Ok, maybe she doesn’t say that exactly, but read between the lines, and the message is clear: Single ladies, you need to chill the fuck out, adjust your standards, and settle for someone who maybe isn’t perfect, but is pretty close.
Which is all fine and good, except that for our entire lives, women in my generation have been told not to settle – don’t settle for a lesser education, lesser pay, lesser opportunities, and certainly not a lesser man. Even someone like me, who was in no way raised with a sense of entitlement (when I got my driver’s license and broached the subject of a car with my parents, I was told, “You want your own car, get a job and pay for it.”), was always told that there was no reason I should compromise my standards and expectations for a man. If that’s what I was going to have to do to get a boyfriend, I was better off alone. And I know I’m not the only young woman who’s been told this. From the media to our mothers, my fellow female Millenials have heard the refrain again and again: “You are great, and you deserve nothing but the best.” And that’s an excellent message, don’t get me wrong. It’s made my generation ambitious, empowered, confident…and neurotic, picky and judgmental.

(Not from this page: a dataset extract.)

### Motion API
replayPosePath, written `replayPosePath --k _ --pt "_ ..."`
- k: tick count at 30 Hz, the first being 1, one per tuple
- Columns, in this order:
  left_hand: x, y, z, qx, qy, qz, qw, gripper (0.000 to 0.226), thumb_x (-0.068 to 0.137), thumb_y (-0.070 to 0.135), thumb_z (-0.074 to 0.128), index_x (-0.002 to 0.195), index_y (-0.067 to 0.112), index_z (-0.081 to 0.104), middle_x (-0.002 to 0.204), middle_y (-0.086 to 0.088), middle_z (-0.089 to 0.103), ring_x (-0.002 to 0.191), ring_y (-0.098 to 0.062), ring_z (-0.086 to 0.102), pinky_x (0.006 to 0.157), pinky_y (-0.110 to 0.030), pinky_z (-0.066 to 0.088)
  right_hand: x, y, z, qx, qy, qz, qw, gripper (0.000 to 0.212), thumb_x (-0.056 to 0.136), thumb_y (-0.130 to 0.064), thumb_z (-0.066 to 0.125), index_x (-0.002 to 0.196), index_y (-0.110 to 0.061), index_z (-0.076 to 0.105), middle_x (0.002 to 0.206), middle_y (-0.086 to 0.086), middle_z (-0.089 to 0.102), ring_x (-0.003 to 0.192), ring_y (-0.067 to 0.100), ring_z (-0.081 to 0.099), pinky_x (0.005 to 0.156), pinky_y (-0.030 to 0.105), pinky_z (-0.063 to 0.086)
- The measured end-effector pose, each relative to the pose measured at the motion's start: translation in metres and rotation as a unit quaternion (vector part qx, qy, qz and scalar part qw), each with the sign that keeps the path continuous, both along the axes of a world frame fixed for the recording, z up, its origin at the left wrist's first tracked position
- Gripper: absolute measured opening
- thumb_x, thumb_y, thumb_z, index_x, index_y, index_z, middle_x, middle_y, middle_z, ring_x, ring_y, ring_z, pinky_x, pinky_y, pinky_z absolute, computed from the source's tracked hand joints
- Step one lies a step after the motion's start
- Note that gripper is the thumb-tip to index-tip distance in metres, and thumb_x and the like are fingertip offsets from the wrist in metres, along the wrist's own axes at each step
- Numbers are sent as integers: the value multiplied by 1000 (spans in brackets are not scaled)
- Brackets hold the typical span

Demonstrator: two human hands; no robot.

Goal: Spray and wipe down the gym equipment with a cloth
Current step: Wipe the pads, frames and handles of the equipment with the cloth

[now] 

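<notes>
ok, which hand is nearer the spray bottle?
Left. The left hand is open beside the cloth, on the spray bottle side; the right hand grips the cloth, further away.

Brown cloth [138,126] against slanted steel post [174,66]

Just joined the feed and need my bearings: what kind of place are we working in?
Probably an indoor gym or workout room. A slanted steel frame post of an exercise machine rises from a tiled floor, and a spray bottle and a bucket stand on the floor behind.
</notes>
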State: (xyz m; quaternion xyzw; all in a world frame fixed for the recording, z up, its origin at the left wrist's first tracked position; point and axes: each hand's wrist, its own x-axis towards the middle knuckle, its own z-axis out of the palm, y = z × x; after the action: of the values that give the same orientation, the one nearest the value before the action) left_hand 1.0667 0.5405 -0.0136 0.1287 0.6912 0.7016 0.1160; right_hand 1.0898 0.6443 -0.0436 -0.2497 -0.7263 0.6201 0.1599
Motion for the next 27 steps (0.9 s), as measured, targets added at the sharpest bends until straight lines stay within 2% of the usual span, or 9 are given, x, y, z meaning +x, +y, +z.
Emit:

I can recall many an impassioned, desperate conversation with another female that includes some variation of the line, “Who thinks I would actually date this guy?” And while there are plenty of guys out there who truly are undateable to anyone with standards, there’s a much larger population of men out there who fall into the sort of black hole of “good enough…but not good enough.” You know, a guy who is maybe not as attractive as you would like, or not as smart, or has some annoying habit, but who otherwise would be good enough - were we not convinced that we not only can but should do better. So we keep looking, keep hunting for that needle in the haystack, bemoaning the whole time that there is not one single man worth dating left on Earth.
But does that make Gottlieb right? Should women settle? If so, when? I was having this discussion with my friend Carly the other day, about how we might feel differently about the whole concept of “settling” for a guy in, say, 10 years, or 15 years. There’s a certain degree of invincibility one feels at 25, when life and opportunities are stretching before you, and you can say, “I have plenty of time to find my ‘Mr. Right.’” But what about when you’re 40, and your biological clock is ticking, your friends are married, and your family is starting to age? Then maybe settling doesn’t look like such a bad thing.
How will the women of our generation handle that? Will we be able to handle it, or will we be so resistant to the concept of “settling” that we just end up bitter spinsters, bemused by the fact that we could never find a man worthy of us.
Maybe that’s Gottlieb’s whole M.O. – to start preparing the females of our generation for the inevitable moment when we have to settle. I’d venture a guess, though, that it will take more than one book to convince me and my fellow females that we are fabulous and great, and deserve anything less than the best.
And on a final note, I take issue with Gottlieb’s assertion that guy’s are not as judgmental as women. Bull. Pucky. Guys will nix a girl for just as many reasons as a girl will nix a guy; it may just seem like they can find three things wrong with a girl because they can’t articulate as well as women.